Venice exhibitions: I Macchiaioli from 8th march to 27th july at Franchetti Palace

Palazzo Franchetti
8th March -27th July 2008
The Masterpieces of Mario Tarangoni’s collection

macchiaioli.jpgPalazzo Franchetti in Venice has made a choice: the art collection. Last year the self-portraits from the Uffizi were exhibited. This year it is the time for another collector, namely Mario Tarangoni, a man of the Twentieth century who dealt with banks and business, who had a personal idea about the Italian painting of the Nineteenth century and with a probing patience, curiosity, passion and method, brought together a wide range of small masterpieces. Small for their dimensions, small for their intimate, sentimental, poetic character. Actually, they are great for the new look we can have at the most beautiful season of our modern artistic history.
Mario Tarangoni, who was a great middle-class man of the Thirties, had been the director of the Bank of America and Italy in Genova; he did not used to buy to invest.

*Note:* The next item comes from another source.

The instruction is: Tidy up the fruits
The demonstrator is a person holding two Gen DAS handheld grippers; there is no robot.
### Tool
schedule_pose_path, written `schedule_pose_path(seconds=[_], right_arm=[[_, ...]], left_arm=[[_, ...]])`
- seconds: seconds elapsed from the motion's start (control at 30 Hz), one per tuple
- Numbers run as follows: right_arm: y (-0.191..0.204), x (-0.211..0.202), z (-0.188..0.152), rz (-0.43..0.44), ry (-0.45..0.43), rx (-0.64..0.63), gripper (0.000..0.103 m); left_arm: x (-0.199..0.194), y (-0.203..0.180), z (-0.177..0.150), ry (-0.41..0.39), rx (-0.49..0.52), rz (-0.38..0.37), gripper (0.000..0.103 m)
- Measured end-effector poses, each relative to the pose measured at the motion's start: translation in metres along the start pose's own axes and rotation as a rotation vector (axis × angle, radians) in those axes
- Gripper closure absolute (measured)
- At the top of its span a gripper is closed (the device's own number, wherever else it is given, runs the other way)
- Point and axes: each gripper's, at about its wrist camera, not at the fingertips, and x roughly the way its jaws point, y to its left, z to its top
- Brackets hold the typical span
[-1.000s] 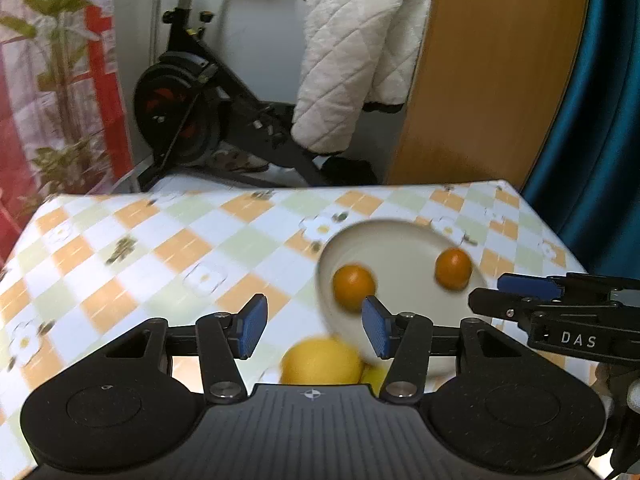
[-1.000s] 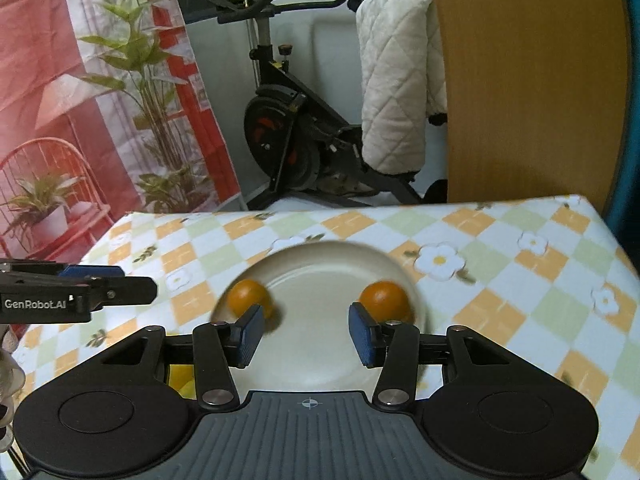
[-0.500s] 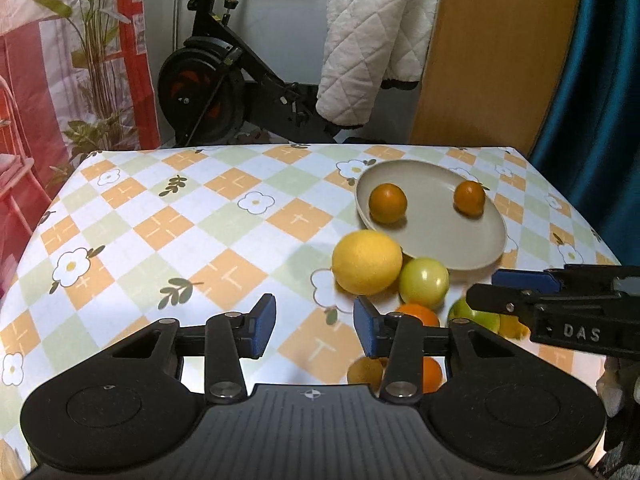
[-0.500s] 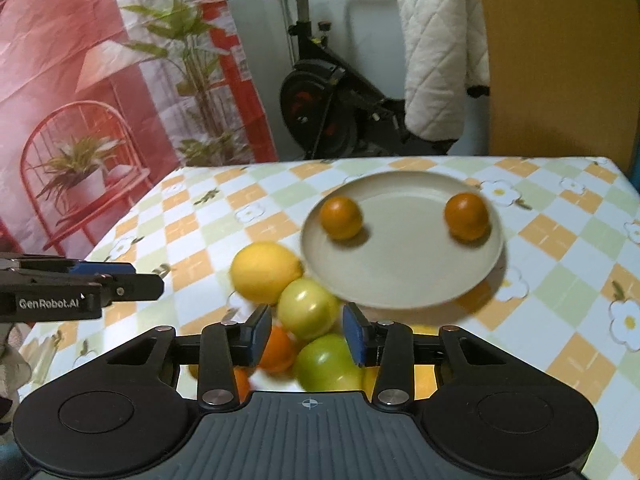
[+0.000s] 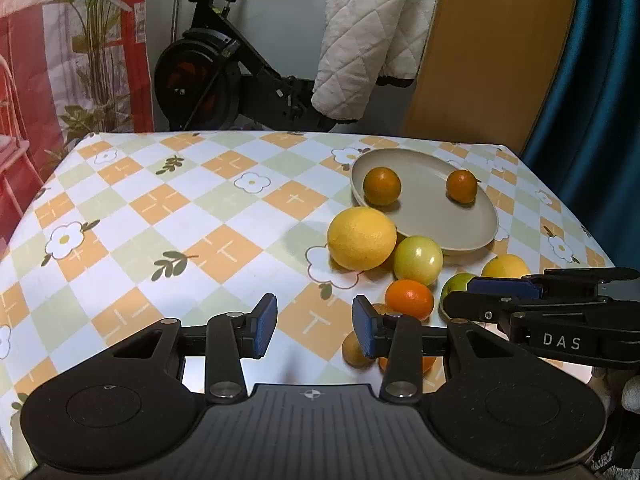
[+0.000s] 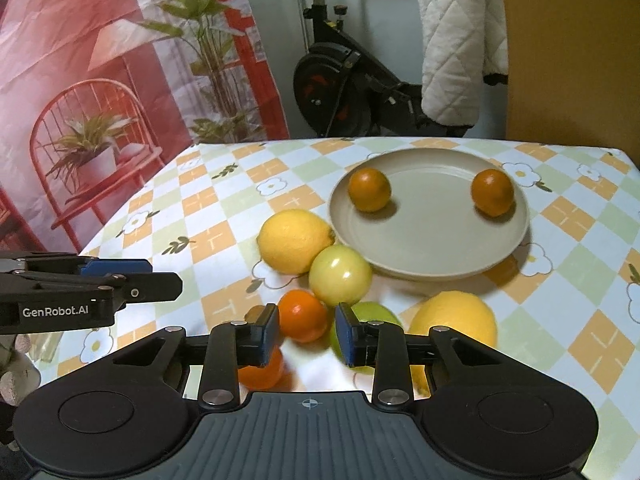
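Note:
A beige plate [image 5: 436, 216] [image 6: 432, 240] holds two small oranges [image 5: 381, 186] [image 5: 461, 186]. Just in front of it on the table lie a large yellow lemon [image 5: 362, 238] [image 6: 294, 240], a yellow-green apple [image 5: 418, 260] [image 6: 340, 276], an orange [image 5: 409, 299] [image 6: 303, 315], a green fruit [image 6: 370, 312], another lemon [image 6: 454, 320] and more small oranges partly hidden by the fingers. My left gripper [image 5: 315, 326] is open and empty, left of the pile. My right gripper [image 6: 307, 334] is open and empty, just above the pile.
The table has a checked flower-print cloth [image 5: 160, 216]. Behind it stand an exercise bike [image 5: 208, 76] with a white quilted cover [image 5: 368, 36], a wooden panel [image 5: 492, 52] and a blue curtain [image 5: 600, 100]. The right gripper shows in the left wrist view [image 5: 552, 304].
Both grippers have pulled back and up from the plate, so the loose fruit pile in front of it has come into view. Both stay open and empty.

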Motion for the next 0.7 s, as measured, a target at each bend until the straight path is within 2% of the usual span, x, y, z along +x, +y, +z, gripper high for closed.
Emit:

When he bought something, he bought as he was urged by that kind of curiosity we can at best define by means of the expression ‘falling in love’. The refined anthological collection related to the Tuscanian Nineteenth century, exhibited at Palazzo Franchetti, acquires a relevant scientific importance because it creates a perspective that, though not unknown, is, with no doubt, unusual as far as the movement of the macchiaioli is concerned. A new perspective, a point of view which are invented and experimented by a cultured collector who had read books, studied and evaluated critics, historians, art dealers, but who, then, ultimately, had been able to examine by means of his eyes and to decide with his mind and his heart.